> [PROBLEM REQUIREMENTS]: Pictures are to be left out, and only the lines below starting at the one with "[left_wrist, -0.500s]" and ending at the one with "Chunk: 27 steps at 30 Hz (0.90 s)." are to be reproduced, each exactly, both ends included.

> [STUDY MATERIAL]:
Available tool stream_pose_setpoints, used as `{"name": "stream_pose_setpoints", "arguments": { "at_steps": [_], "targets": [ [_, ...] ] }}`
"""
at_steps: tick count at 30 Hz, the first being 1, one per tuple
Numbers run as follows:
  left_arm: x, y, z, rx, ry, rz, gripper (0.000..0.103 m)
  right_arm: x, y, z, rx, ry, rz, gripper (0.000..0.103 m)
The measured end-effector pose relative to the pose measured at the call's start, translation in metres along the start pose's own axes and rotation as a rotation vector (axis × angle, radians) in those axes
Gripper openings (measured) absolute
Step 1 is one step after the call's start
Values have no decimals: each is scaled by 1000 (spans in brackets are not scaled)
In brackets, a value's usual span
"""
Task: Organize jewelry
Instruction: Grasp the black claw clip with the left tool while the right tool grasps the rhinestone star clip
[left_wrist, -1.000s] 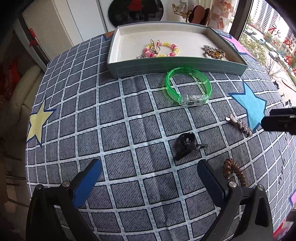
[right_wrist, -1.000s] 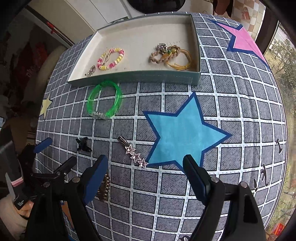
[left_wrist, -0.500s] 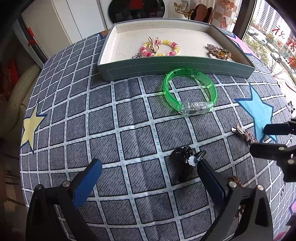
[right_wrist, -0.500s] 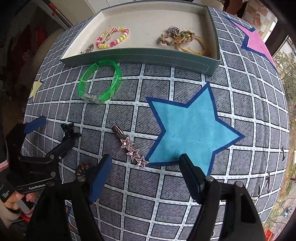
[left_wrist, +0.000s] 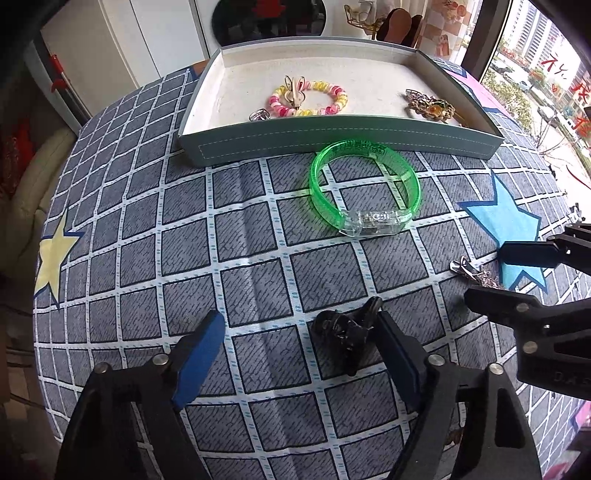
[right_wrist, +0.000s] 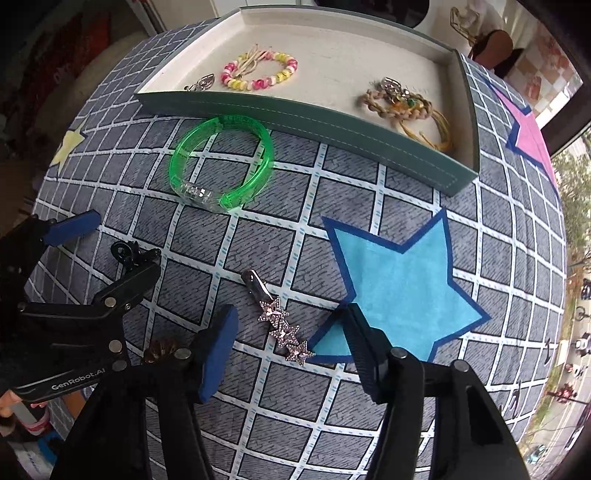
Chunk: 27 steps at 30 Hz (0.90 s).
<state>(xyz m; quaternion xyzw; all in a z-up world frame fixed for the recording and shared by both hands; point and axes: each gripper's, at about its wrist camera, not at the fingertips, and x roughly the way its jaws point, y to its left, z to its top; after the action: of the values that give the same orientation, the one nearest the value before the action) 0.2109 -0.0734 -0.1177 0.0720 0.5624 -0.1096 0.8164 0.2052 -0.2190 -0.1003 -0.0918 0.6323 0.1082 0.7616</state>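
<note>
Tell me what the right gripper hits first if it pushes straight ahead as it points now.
The star hair clip: it lies on the cloth between the open jaws of the right gripper, directly ahead. Depth is unclear, so it may pass just over it.

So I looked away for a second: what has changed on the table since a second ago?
Both grippers came forward and down, open. The left gripper now brackets the black hair clip, which lies by its right finger. The right gripper now straddles the star hair clip. Nothing was gripped. The green bracelet, the tray and its contents stayed put.
</note>
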Motion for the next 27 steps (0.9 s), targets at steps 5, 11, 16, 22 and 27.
{"name": "stream_pose_setpoints", "arguments": {
  "at_steps": [5, 11, 16, 22, 27],
  "targets": [
    [-3, -4, -3, 1, 0, -18, 74, 3, 10, 5, -25, 3, -36, 54],
    [-6, -9, -1, 14, 0, -37, 46, 5, 23, 10, -55, 4, -44, 45],
    [-8, -8, 6, -9, 22, -53, 40, 5, 40, 7, -57, 2, -41, 24],
    [-17, 2, 5, -60, 14, -88, 36, -4, 25, 1, 19, 2, 27, 19],
    [-25, 11, 6, -82, -3, -107, 36, -12, 2, -3, 102, -4, 95, 19]
  ]
}}
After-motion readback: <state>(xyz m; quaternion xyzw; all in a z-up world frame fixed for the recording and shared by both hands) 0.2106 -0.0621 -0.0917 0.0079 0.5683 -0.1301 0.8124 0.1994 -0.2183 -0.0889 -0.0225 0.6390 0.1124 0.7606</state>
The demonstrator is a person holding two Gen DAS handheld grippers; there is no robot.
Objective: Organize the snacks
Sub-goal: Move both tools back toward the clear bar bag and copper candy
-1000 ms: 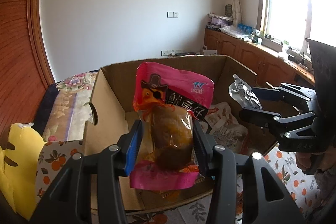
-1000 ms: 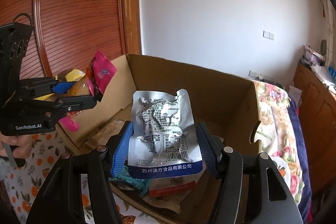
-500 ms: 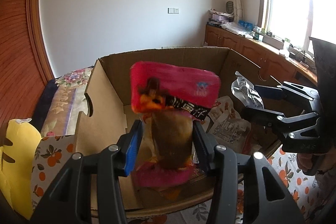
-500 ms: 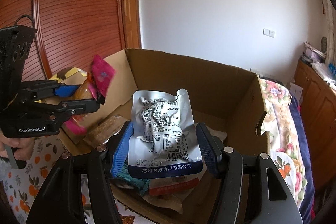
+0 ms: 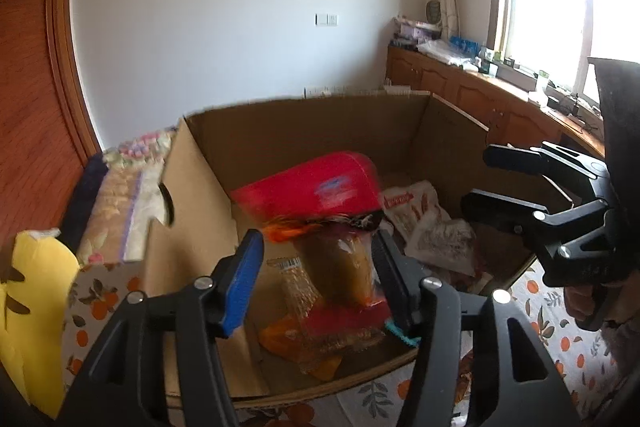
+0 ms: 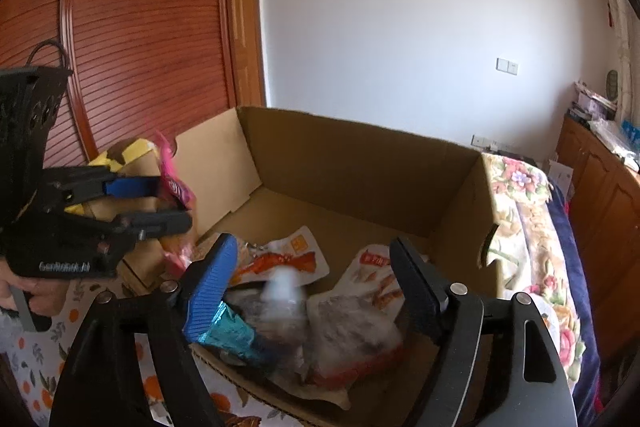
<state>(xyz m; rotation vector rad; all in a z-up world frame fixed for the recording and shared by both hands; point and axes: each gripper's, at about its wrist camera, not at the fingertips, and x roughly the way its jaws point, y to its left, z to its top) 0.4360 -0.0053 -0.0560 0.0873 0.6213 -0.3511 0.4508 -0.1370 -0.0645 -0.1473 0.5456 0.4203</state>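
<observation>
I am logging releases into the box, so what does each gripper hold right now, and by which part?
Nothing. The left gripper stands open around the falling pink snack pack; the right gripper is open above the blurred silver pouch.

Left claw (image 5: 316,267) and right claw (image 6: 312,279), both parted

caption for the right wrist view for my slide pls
Right gripper with jaws open above the cardboard box, a blurred silver packet dropping among the snacks.
</observation>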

> [ANSWER TO THE EXERCISE]:
[left_wrist, -0.500s] 
[right_wrist, -0.500s] 
[left_wrist, +0.000s] 
[right_wrist, +0.000s] 
Chunk: 27 steps at 30 Hz (0.90 s).

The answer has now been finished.